Oxidation of low density lipoproteins greatly enhances their association with lipoprotein lipase anchored to endothelial cell matrix.
Native and oxidized low density lipoprotein retention within arterial wall endothelial cell matrix ( ECM) is an early event in the pathogenesis of atherosclerosis. Previously we showed lipoprotein lipase (LPL) addition to ECM enhanced the retention of apoB-containing lipoproteins. In the present studies we examined whether the oxidation of low density lipoprotein (LDL) increases its retention by LPL-containing ECM. Except where noted, 125I-labeled moderately oxidized LDL (ModOxLDL) was prepared by long term storage of 125I-LDL. Without LPL, 125I-ModOxLDL matrix binding was low and nonsaturable. LPL preanchored to ECM resulted in 125I-ModOxLDL binding that was saturable and 20-fold greater than in the absence of LPL, with an association constant equal to 2.6 nM. Copper-oxidized LDL (Cu-OxLDL) was able to compete with 125I-ModOxLDL, whereas a 60-fold native LDL excess had no effect. Reconstituted apolipoprotein B from Cu-OxLDL also reduced 125I-ModOxLDL to LPL, whereas liposomes derived from the lipid extract of Cu-OxLDL had no effect on binding. These data suggest that the increased binding of oxidized LDL to LPL- ECM may be due to the exposure of novel apoB binding sites and not an oxidized lipid moiety. 125I-ModOxLDL binding was also not affected by either preincubation with a 300-fold molar excess of apoE-poor HDL or an 340-fold molar excess of Cu-Ox-HDL. In contrast, a 4-fold apoE-rich HDL excess (based on protein) totally inhibited 125I-ModOxLDL matrix retention.
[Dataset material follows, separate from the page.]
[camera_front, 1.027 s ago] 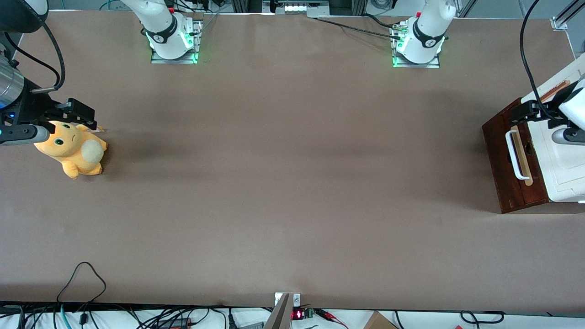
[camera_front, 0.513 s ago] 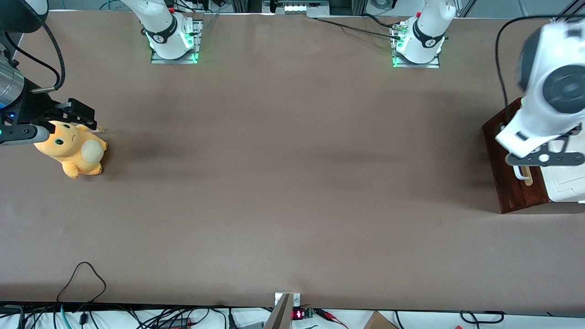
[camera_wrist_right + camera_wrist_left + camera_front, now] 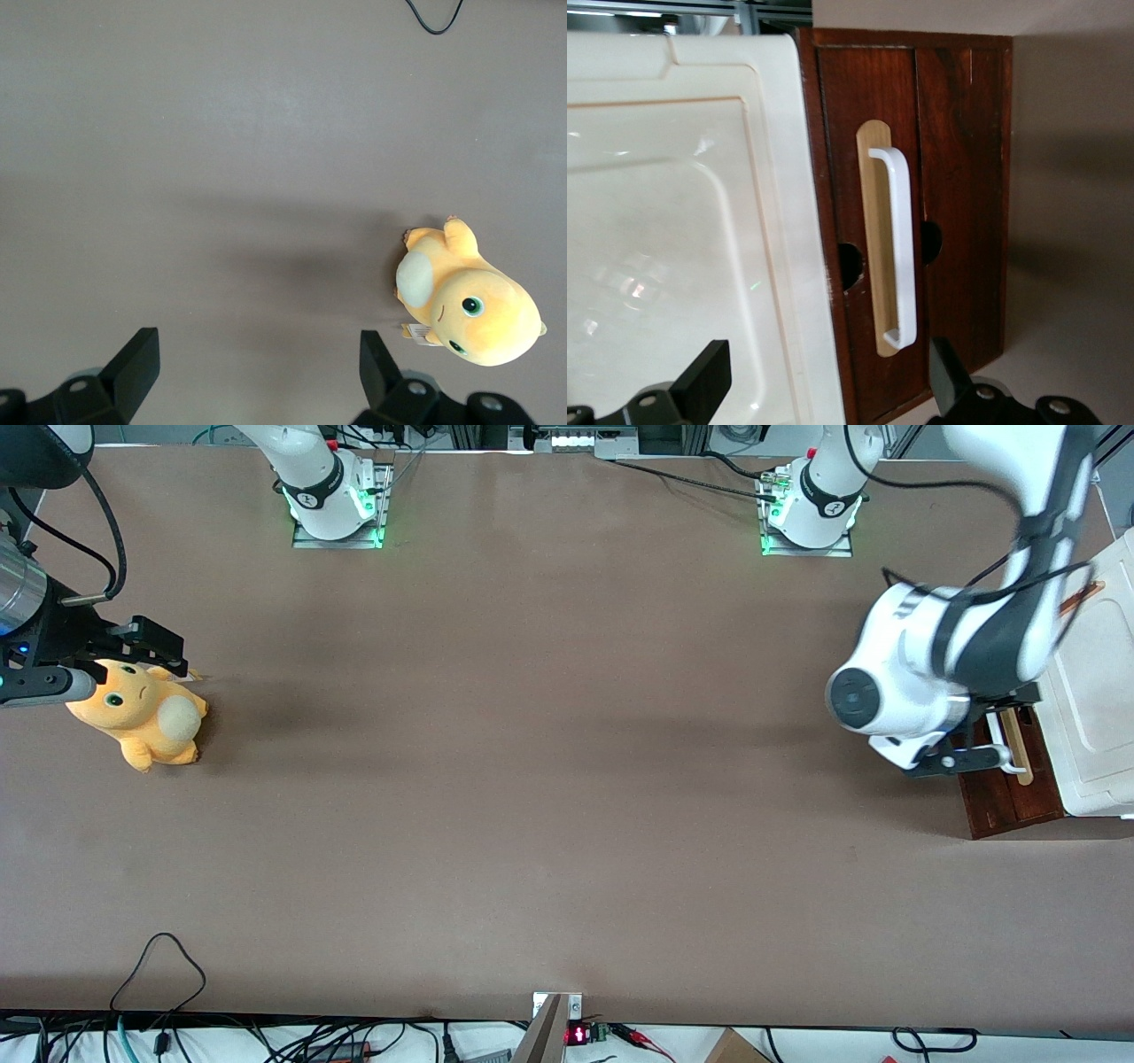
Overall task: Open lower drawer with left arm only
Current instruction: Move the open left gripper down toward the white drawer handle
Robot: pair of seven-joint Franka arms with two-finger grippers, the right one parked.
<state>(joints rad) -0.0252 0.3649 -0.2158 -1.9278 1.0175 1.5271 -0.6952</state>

Positively charged peptides of polyarginine mimicked the effect of apoE-rich HDL in reducing the 125I-ModOxLDL retention; however, polylysine had no effect. We postulate that the oxidation of LDL may be a mechanism that enhances LDL retention by the ECM- bound LPL and that the protective effects of apoE-containing HDL may in part be due to its ability to block the retention of oxidized LDL in vivo.[1]References
- Oxidation of low density lipoproteins greatly enhances their association with lipoprotein lipase anchored to endothelial cell matrix. Auerbach, B.J., Bisgaier, C.L., Wölle, J., Saxena, U. J. Biol. Chem. (1996) [Pubmed]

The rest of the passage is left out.